The price prediction for the generated toy is an important part of this application and we have used an agentic approach to generate this. Introducing Gen AI Toolbox for Databases.

13. Gen AI Toolbox for Databases

Gen AI Toolbox for Databases is an open source server from Google that makes it easier to build Gen AI tools for interacting with databases. It enables you to develop tools easier, faster, and more securely by handling the complexities such as connection pooling, authentication, and more. It helps you build Gen AI tools that let your agents access data in your database.

Here are the steps you need to follow to be able to set this up for getting your Tool ready and make our application agentic: Link to Toolbox Codelab

Your application can now use this deployed Cloud Run Function endpoint to populate the price along with the generated Imagen result for the custom made to order toy image.
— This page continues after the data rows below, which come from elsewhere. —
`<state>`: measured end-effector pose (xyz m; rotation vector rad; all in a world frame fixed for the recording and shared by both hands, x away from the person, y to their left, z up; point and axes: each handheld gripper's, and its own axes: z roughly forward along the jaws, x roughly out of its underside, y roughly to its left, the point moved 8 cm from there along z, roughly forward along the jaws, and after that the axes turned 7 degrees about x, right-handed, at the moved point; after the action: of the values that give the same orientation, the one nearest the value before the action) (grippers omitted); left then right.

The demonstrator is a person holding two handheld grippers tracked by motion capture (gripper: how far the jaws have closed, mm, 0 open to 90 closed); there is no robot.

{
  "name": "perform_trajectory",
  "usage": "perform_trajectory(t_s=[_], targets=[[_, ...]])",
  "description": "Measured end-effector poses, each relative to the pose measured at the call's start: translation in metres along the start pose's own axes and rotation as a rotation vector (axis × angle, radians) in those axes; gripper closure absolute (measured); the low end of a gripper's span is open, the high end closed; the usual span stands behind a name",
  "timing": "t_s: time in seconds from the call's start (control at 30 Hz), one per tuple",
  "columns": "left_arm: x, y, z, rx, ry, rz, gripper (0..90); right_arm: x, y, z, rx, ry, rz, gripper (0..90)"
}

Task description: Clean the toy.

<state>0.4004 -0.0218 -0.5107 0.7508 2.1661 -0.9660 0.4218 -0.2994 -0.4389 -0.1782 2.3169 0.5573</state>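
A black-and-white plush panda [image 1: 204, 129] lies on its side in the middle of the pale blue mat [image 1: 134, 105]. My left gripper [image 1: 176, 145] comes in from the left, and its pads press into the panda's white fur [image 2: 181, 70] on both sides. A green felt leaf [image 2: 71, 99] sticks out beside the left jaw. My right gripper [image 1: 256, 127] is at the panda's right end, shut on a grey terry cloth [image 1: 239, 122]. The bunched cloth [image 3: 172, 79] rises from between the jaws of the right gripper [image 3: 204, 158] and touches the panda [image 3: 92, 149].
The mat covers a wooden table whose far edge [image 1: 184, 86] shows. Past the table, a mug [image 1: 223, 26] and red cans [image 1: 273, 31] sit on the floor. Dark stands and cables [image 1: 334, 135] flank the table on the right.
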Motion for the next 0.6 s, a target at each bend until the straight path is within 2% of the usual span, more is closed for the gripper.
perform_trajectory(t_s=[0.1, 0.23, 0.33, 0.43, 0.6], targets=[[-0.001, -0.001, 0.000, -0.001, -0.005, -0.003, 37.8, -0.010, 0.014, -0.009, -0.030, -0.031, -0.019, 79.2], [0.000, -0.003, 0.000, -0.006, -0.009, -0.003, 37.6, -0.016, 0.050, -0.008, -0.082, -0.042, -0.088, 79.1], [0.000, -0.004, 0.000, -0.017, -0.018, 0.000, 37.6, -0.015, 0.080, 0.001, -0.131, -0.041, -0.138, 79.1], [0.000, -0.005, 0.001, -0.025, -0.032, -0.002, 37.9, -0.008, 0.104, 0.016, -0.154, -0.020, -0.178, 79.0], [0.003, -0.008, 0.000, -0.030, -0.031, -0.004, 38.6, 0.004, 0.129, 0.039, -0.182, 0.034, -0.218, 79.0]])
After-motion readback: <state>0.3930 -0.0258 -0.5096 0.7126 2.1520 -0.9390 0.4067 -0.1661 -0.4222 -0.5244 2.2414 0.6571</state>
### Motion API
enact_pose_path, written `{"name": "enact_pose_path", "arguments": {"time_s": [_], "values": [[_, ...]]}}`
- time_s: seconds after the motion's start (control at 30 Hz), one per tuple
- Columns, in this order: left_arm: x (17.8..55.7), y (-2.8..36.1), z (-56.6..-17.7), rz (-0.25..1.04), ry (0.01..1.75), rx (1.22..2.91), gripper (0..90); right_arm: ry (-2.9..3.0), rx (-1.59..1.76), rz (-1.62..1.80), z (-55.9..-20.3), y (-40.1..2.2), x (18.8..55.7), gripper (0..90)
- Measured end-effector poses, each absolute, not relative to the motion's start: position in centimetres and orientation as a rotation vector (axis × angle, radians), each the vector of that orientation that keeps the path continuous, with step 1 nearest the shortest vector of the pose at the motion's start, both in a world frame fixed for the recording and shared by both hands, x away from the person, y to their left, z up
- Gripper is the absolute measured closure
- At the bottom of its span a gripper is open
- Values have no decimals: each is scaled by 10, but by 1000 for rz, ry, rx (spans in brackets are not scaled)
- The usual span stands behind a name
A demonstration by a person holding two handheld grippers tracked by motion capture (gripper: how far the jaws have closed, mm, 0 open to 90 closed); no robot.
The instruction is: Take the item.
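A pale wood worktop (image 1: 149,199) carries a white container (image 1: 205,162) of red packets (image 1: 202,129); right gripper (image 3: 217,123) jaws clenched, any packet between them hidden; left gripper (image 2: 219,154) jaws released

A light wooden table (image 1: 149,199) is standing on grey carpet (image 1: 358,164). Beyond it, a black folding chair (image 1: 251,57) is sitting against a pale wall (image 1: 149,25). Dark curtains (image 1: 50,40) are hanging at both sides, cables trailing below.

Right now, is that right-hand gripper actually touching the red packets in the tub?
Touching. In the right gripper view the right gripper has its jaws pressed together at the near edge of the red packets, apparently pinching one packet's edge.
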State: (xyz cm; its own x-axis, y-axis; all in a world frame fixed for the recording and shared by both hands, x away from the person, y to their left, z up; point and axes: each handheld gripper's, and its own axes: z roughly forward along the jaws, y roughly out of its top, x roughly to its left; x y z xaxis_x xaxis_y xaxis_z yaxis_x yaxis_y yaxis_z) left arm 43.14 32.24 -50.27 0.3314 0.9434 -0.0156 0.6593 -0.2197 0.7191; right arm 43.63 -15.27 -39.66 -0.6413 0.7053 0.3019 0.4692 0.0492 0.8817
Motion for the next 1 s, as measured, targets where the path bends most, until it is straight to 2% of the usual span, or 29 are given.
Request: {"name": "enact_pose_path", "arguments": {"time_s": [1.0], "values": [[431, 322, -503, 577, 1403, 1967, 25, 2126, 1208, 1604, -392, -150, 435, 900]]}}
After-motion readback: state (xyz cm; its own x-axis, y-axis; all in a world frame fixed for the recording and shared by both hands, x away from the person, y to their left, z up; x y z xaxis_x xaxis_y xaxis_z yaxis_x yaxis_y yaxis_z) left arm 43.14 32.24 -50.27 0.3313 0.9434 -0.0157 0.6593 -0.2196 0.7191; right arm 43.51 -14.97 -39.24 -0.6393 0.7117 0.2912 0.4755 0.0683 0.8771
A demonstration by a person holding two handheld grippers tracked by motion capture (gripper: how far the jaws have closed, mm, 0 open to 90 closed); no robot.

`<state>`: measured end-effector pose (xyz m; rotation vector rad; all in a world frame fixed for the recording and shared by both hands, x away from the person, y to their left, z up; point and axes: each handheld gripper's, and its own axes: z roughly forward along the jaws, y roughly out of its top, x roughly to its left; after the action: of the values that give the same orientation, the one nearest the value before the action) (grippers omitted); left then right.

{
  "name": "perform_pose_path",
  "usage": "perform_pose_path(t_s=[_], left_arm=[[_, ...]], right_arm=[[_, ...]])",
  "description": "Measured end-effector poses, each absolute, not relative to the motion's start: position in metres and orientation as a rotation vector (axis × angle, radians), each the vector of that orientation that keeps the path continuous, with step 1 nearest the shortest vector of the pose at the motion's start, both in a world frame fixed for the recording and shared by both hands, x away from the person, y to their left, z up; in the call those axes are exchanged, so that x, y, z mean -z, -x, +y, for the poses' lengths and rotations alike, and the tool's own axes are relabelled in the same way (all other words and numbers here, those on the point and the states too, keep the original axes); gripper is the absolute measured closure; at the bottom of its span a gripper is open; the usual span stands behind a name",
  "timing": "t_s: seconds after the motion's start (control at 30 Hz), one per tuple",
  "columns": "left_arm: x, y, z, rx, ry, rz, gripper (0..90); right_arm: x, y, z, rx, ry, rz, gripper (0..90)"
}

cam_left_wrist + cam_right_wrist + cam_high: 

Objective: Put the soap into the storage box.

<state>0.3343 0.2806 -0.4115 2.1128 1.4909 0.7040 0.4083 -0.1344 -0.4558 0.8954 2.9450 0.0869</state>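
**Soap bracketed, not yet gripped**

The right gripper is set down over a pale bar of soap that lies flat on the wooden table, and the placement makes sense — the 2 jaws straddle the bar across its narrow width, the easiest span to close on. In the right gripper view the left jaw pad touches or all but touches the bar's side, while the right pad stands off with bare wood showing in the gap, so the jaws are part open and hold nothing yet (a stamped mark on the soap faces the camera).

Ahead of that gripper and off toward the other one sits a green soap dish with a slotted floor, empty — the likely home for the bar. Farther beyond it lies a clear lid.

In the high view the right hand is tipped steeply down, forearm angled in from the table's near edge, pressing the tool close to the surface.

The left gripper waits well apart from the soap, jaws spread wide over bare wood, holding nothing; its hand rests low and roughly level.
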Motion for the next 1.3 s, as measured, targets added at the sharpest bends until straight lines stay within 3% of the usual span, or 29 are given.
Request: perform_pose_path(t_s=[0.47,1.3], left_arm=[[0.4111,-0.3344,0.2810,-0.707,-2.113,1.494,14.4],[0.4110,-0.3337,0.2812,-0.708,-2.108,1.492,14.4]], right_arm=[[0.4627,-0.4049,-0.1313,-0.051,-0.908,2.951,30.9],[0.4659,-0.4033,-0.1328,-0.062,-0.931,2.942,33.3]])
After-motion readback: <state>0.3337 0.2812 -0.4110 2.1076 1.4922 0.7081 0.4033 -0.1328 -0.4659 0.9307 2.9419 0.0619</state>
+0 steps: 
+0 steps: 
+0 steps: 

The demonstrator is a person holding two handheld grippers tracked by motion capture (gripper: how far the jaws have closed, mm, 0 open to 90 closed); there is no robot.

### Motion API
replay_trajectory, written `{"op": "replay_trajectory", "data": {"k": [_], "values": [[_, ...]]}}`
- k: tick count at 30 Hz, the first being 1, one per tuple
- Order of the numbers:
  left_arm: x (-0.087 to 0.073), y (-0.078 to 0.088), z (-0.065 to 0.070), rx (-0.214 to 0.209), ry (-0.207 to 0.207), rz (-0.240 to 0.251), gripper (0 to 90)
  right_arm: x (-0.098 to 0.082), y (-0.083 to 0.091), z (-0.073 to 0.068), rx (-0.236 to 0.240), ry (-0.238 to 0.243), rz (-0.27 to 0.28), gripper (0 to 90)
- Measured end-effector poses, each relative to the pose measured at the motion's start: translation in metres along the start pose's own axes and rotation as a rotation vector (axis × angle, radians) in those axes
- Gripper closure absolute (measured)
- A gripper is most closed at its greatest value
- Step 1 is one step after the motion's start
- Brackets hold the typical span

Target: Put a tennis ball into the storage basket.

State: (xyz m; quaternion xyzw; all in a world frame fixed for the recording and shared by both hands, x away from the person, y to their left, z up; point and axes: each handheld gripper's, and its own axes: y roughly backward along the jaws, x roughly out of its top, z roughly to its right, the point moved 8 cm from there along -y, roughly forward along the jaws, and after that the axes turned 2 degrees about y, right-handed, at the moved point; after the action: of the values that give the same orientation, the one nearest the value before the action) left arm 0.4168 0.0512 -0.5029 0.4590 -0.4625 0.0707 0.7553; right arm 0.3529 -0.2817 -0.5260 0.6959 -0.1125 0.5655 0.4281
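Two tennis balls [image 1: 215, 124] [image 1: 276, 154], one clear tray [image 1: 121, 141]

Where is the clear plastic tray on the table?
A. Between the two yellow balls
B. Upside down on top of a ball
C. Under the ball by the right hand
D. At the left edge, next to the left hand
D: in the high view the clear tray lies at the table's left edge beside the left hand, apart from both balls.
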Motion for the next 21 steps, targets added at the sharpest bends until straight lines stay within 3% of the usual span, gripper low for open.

14. Test your Web Application

Now that all the components of your application are built and deployed, it is ready to be served on the cloud. Test your application for all scenarios. Here is a video link to what you might expect:

https://www.youtube.com/shorts/ZMqUAWsghYQ

This is what the landing page looks like:

241db19e7176e93e.png

15. Clean up

To avoid incurring charges to your Google Cloud account for the resources used in this post, follow these steps:

  1. In the Google Cloud console, go to the Manage resources page.
  2. In the project list, select the project that you want to delete, and then click Delete.
  3. In the dialog, type the project ID, and then click Shut down to delete the project.

16. Congratulations

Congratulations! You have successfully performed a Toystore Contextual Search and Generation using AlloyDB, pgvector, Imagen and Gemini 2.0 while leveraging open source libraries to build robust integrations. By combining the capabilities of AlloyDB, Vertex AI, and Vector Search, we've taken a giant leap forward in making contextual and vector searches accessible, efficient, and truly meaning-driven.